The Banished Lands has a violent past where armies of men and giants clashed shields in battle, the earth running dark with their heartsblood. Although the giant-clans were broken in ages past, their ruined fortresses still scar the land. But now giants stir anew, the very stones weep blood and there are sightings of giant wyrms. Those who can still read the signs see a threat far greater than the ancient wars. Sorrow will darken the world, as angels and demons make it their battlefield. Then there will be a war to end all wars.”
John Gwynne’s book, Malice, the first in a two part series called The Faithfull and The Fallen, has been hyped up by his publishers, as they are want to do, as the next big thing in high fantasy. It’s been responsible for a bidding war on the other side of the Atlantic and big things are expected of it. He’s even been called the next George R. R. Martin.
It must be a bittersweet experience, as a debut author, to be compared to George. One hand, there must that feeling of, “Bloody hell, I always knew I was talented” – which must be nice after working on a book for so long. On the other hand, there must also be a feeling of, “Bloody hell, now they’ll be expecting another Game of Thrones.” And to be honest, as GRRM himself often fails to live up to that very thing, it’s a comparison that often leads to disappointment. And unfortunately that’s what happened in this case.
In many ways it’s not Gwynne’s fault. Malice is well written and enjoyable but it’s never going to change the genre. In fact, I don’t think it ever intended to. It’s so firmly set in a world most fantasy readers know all too well, with characters not far removed from the stereotypes we have come to expect – The Boy With A Hidden Destiny, The Ambitious Prince, The Tomboy Girl Who Wants to Fight, The Wicked Queen, etc. – that it almost reads as a love letter to the classic tales of Gemmell and Fiest. There is no reinvention here, no ripping up the rulebook and turning fantasy on its head. Instead it’s like slipping on a pair of comfy slippers and watching the latest Jason Stratham film – the names of the characters and places may have changed since the last one but not much else. You know what you are getting going in and that is part of the attraction. Sometimes you just want a bit of mindless entertainment and have some fun. Read Malice with that intention and it doesn’t let you down.
The book has multiple POVs, resulting in a hefty book where, to be honest, not a lot of progress happens plot-wise, but we get to explore Gwynne’s world in detail and he’s a master at worldbuilding. Lots of information comes at you in a natural way that doesn’t bog-down the experience. There’s plenty of battles, vividly described, against both monsters and men, back-stabbing politics and the seduction of the innocent by the dark side that keeps the pages turning.
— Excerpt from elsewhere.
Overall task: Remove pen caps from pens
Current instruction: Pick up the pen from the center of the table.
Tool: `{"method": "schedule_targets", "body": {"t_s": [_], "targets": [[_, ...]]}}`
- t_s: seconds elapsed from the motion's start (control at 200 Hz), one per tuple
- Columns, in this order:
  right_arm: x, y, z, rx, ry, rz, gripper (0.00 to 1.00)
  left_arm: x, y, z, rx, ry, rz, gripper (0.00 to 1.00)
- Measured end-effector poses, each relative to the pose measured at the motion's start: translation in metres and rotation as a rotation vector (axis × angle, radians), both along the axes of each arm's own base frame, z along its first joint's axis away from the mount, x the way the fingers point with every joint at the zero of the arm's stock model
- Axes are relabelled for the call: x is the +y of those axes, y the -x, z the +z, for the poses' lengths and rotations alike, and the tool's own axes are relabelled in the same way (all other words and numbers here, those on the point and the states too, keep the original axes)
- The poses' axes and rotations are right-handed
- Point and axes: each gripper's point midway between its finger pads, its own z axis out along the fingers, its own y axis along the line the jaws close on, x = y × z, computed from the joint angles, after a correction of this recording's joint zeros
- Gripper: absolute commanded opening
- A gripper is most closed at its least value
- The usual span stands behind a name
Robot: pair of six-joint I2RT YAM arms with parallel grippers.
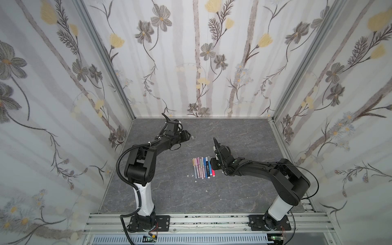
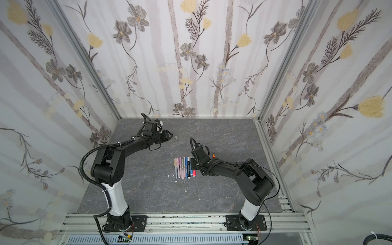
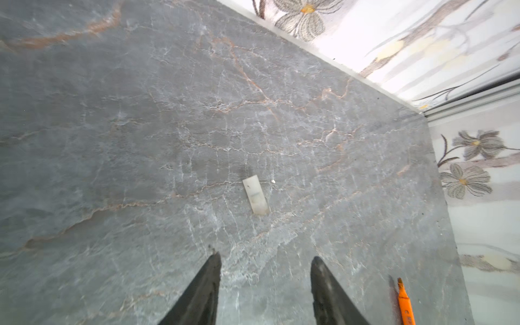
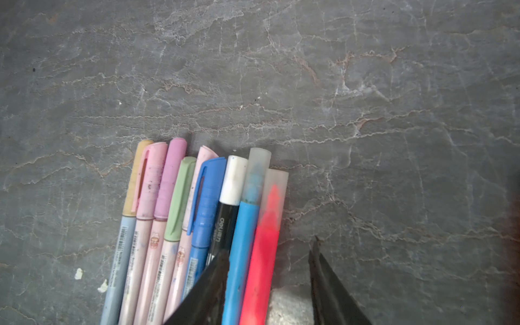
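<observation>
Nine capped pens (image 1: pixel 202 167) lie in one row just below frame centre in both top views. One loose whitish cap (image 1: pixel 193 137) sits above them. One uncapped orange pen (image 3: pixel 405 305) shows in the left wrist view.

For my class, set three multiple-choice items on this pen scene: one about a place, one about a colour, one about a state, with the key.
1. Where does the loose pale cap lie?
A. In the row of pens
B. Fitted on a pen
C. On the table, ahead of the left gripper

2. What colour is the cap on the black-barrelled pen?
A. Green
B. White
C. Purple

3. How does the left gripper stand?
A. Open and empty
B. Shut on a cap
C. Shut on a pen

Key:
1 C: the left wrist view shows it alone on bare stone beyond the gripper.
2 B: a white cap tops the black barrel in the right wrist view.
3 A: its jaws stand apart with nothing between them.
</observation>
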Motion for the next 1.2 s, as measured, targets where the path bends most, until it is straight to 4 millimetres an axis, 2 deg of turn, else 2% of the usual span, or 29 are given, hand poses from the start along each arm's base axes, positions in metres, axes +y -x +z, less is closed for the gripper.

Gwynne manages to juggle all his balls well so things never get confusing. But this is very much a part 1 of 2 and a case of setting the stage, maneuvering all the players into position, ready for the next book’s big smack down.
If Malice was a TV show, it wouldn’t be on HBO despite the giant swords and the tough men but, instead, it’s just right for that early-evening Dr Who spot. Suitable for all ages to watch just before dinner, taking you away to another world for a short while, to be greatly enjoyed while not taxing the brain or shocking the in-laws.
John Gwynne isn’t the next GRRM but if you like a good old-fashioned tale of good vs. evil, where the good guys wear white and the bad guys are really, really bad then Malice is perfect. So sit back, slip on those slippers and enjoy.